EXERCISE DESCRIPTION >>
Reproduce the data below line by line, from its first line to the line with "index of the", both included, and nothing past that point.
START MATERIAL TO PROCESS
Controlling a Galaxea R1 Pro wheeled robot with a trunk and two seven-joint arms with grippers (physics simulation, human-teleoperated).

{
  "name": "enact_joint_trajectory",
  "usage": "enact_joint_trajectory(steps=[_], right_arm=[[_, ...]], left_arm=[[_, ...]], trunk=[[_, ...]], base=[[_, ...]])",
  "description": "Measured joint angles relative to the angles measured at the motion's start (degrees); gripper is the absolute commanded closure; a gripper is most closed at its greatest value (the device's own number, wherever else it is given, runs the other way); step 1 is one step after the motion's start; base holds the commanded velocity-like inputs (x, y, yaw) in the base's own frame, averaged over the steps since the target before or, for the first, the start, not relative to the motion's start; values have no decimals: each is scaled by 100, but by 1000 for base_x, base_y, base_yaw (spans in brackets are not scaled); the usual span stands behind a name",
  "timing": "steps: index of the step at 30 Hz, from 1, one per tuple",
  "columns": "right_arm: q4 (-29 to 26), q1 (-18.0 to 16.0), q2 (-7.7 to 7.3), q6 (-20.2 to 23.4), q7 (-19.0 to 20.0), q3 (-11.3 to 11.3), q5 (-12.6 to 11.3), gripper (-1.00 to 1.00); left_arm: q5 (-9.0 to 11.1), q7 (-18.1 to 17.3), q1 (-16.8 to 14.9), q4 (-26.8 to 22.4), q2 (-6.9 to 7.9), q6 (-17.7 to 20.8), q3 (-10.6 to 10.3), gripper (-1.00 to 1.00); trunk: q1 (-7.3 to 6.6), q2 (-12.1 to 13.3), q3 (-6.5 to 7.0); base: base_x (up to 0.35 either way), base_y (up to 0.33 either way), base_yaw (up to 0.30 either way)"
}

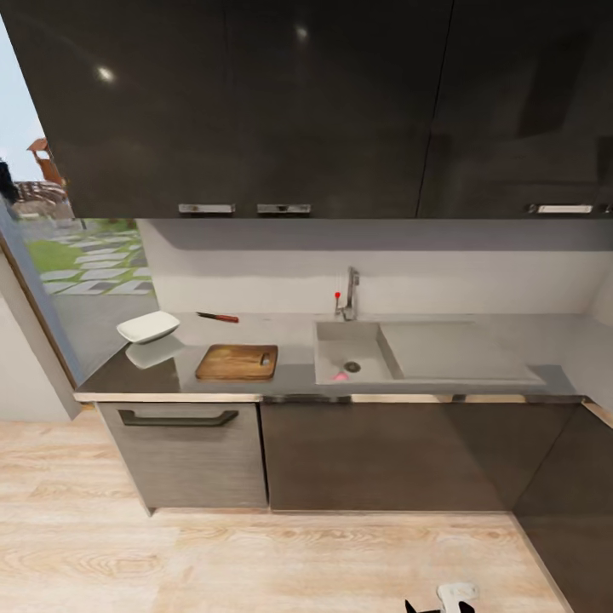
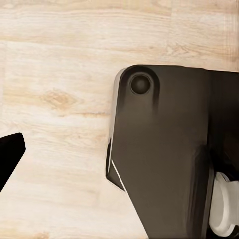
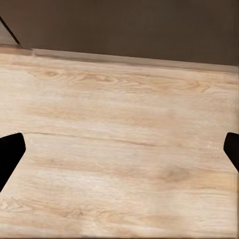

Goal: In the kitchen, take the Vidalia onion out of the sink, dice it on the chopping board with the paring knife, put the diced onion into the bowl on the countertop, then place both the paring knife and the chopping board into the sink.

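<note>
The grey sink is set into the countertop, with its chrome tap behind the basin. A small pinkish blob, the onion as far as I can tell, lies in the basin beside the drain. Left of the sink lies the wooden chopping board. The red-handled paring knife rests behind it, and the white bowl stands further left. My right gripper hangs open over the wood floor, far from the counter. Low over the floor, my left gripper shows one dark fingertip held wide.
Dark wall cabinets hang above the counter. Dark base cabinets and a drawer with a dark handle stand below it. A window is at the left. The black robot base sits on the wood floor between me and the counter.
</note>
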Motion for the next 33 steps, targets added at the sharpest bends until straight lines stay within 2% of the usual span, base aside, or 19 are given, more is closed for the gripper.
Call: enact_joint_trajectory(steps=[8, 16, 23, 29, 33], right_arm=[[67, 0, 5, 9, -6, -2, -5, -100], [75, 5, 5, 12, -3, -1, -5, -100], [69, 6, 6, 18, -8, -2, -5, -100], [69, 6, 2, 14, -13, -2, -3, -100], [70, 7, 5, 13, -96, -2, -5, -100]], left_arm=[[7, 0, 0, 2, 0, -1, -1, -100], [8, -2, 0, 2, 0, -1, -1, -100], [-2, 6, -14, -3, 0, 9, 0, -100], [-7, 57, -216, -243, 46, 50, 12, -100], [-8, 85, -313, -774, 83, 300, 22, -100]], trunk=[[1, 1, -61], [1, 1, -72], [2, 0, -72], [2, 0, -72], [2, 0, -72]], base=[[63, -200, -78], [4, -205, -154], [0, -104, -24], [0, -8, -1], [0, -1, 0]])
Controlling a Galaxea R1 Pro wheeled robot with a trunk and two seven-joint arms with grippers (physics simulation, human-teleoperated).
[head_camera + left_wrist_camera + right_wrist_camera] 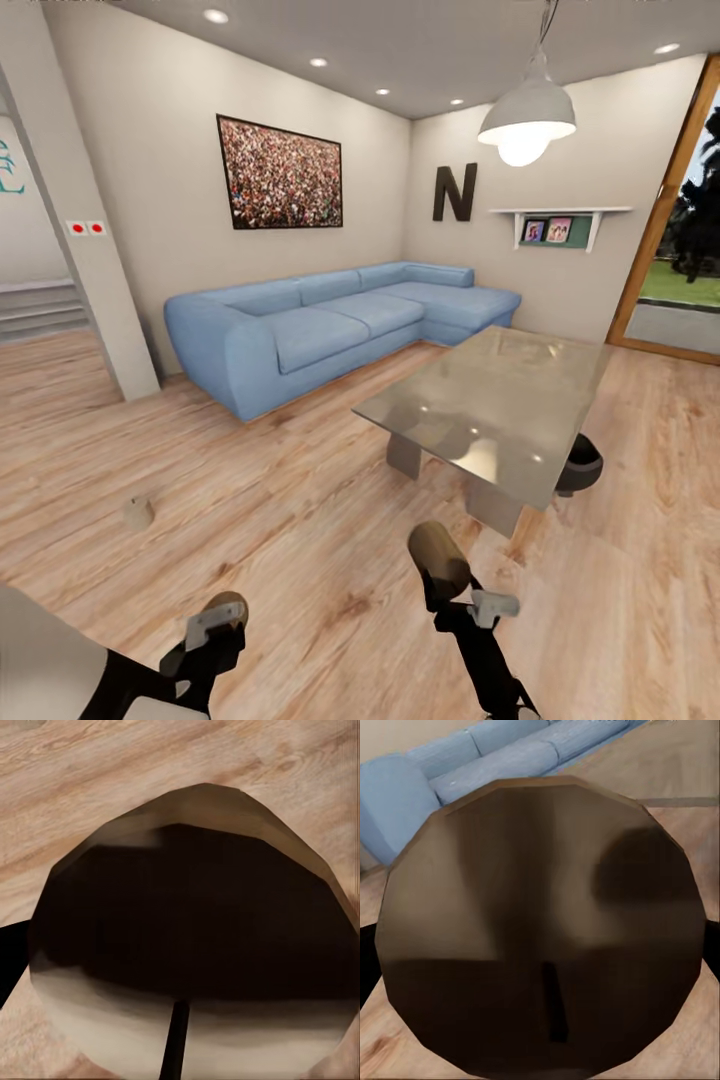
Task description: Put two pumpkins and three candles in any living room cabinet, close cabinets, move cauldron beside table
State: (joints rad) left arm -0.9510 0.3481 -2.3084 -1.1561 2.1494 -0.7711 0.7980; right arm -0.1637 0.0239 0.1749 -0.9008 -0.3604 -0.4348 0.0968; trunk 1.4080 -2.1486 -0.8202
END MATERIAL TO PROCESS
RESULT OF THE EXERCISE >>
Controlling a Galaxea R1 Pro wheeled robot with a trunk and two seven-joint arms with grippers (physics simulation, human-teleoperated).

{
  "name": "enact_joint_trajectory",
  "usage": "enact_joint_trajectory(steps=[_], right_arm=[[_, ...]], left_arm=[[_, ...]], trunk=[[_, ...]], base=[[_, ...]])",
  "description": "Measured joint angles relative to the angles measured at the motion's start (degrees); gripper is the absolute commanded closure; a gripper is most closed at its greatest value (the device's own number, wherever else it is given, runs the other way); step 1 is one step after the motion's start; base holds the commanded velocity-like inputs (x, y, yaw) in the base's own frame, averaged over the steps since the target before or, for the first, the start, not relative to the motion's start; values have no decimals: each is scaled by 100, but by 1000 for base_x, base_y, base_yaw (spans in brackets are not scaled); the usual span stands behind a name",
  "timing": "steps: index of the step at 30 Hz, from 1, one per tuple",

No further answer is needed.